- [WHAT IS REQUIRED] Before returning the data, strip out the pictures and keep everything else exactly the same.

──────

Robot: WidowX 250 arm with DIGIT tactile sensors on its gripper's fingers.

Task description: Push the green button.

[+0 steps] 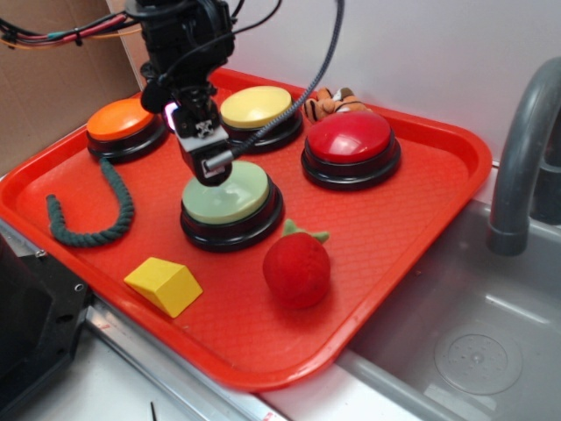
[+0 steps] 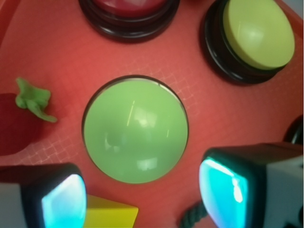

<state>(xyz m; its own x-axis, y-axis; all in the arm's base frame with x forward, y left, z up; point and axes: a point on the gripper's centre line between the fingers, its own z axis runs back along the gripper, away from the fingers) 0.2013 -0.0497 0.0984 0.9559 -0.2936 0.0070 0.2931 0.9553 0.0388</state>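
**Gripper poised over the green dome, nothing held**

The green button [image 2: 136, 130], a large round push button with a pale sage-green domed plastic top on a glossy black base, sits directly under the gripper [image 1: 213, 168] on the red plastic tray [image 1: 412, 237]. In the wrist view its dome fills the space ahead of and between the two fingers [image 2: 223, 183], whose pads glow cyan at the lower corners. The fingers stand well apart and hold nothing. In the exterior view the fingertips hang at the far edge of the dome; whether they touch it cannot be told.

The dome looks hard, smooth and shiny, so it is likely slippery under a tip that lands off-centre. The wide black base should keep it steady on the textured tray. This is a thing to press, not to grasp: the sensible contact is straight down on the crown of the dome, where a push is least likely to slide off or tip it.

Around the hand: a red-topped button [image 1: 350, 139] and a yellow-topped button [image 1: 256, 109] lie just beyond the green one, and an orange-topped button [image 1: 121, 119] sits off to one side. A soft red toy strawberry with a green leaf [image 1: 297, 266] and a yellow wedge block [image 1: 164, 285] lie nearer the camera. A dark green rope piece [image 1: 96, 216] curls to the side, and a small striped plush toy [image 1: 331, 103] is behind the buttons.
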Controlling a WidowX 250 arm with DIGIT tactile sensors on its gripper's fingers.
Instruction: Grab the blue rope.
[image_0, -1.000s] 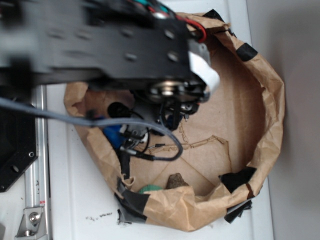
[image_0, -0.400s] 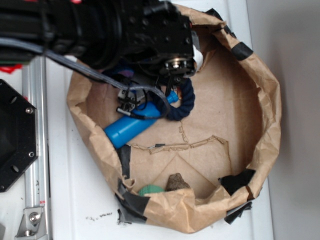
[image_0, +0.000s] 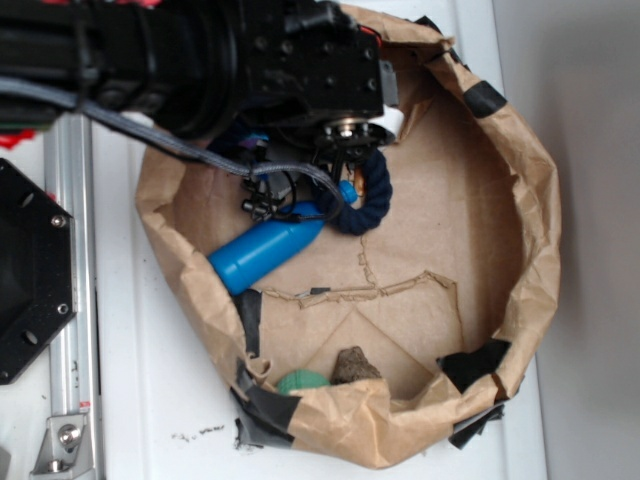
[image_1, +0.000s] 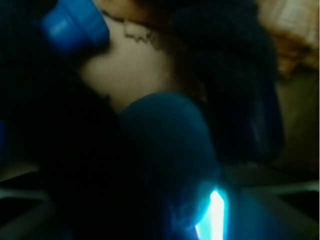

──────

- [SOLUTION TO THE EXERCISE]
Robot: WidowX 250 arm with DIGIT tactile sensors on its gripper's fingers.

Task description: Push the green button.

[+0 steps] 
[+0 steps] 

<state>(xyz m; its own x-axis, y-axis; all in the arm's base frame with x forward, y left, z up; point and axes: a point on the gripper's centre line between the fingers, its own z axis runs back along the gripper, away from the fingers) 0.2013 -0.0497 0.0984 0.9559 -0.2936 0.0070 0.2931 0.9553 0.0388</state>
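**Gripper poised over the green dome, nothing held**

The green button [image 2: 136, 130], a large round push button with a pale sage-green domed plastic top on a glossy black base, sits directly under the gripper [image 1: 213, 168] on the red plastic tray [image 1: 412, 237]. In the wrist view its dome fills the space ahead of and between the two fingers [image 2: 223, 183], whose pads glow cyan at the lower corners. The fingers stand well apart and hold nothing. In the exterior view the fingertips hang at the far edge of the dome; whether they touch it cannot be told.

The dome looks hard, smooth and shiny, so it is likely slippery under a tip that lands off-centre. The wide black base should keep it steady on the textured tray. This is a thing to press, not to grasp: the sensible contact is straight down on the crown of the dome, where a push is least likely to slide off or tip it.

Around the hand: a red-topped button [image 1: 350, 139] and a yellow-topped button [image 1: 256, 109] lie just beyond the green one, and an orange-topped button [image 1: 121, 119] sits off to one side. A soft red toy strawberry with a green leaf [image 1: 297, 266] and a yellow wedge block [image 1: 164, 285] lie nearer the camera. A dark green rope piece [image 1: 96, 216] curls to the side, and a small striped plush toy [image 1: 331, 103] is behind the buttons.
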Controlling a WidowX 250 arm with DIGIT tactile sensors on its gripper's fingers.
Instruction: Grab the blue rope.
[image_0, -1.000s] 
[image_0, -0.400s] 
[image_0, +0.000s] 
[image_1, +0.000s] 

What was asked for in the exercise is now done.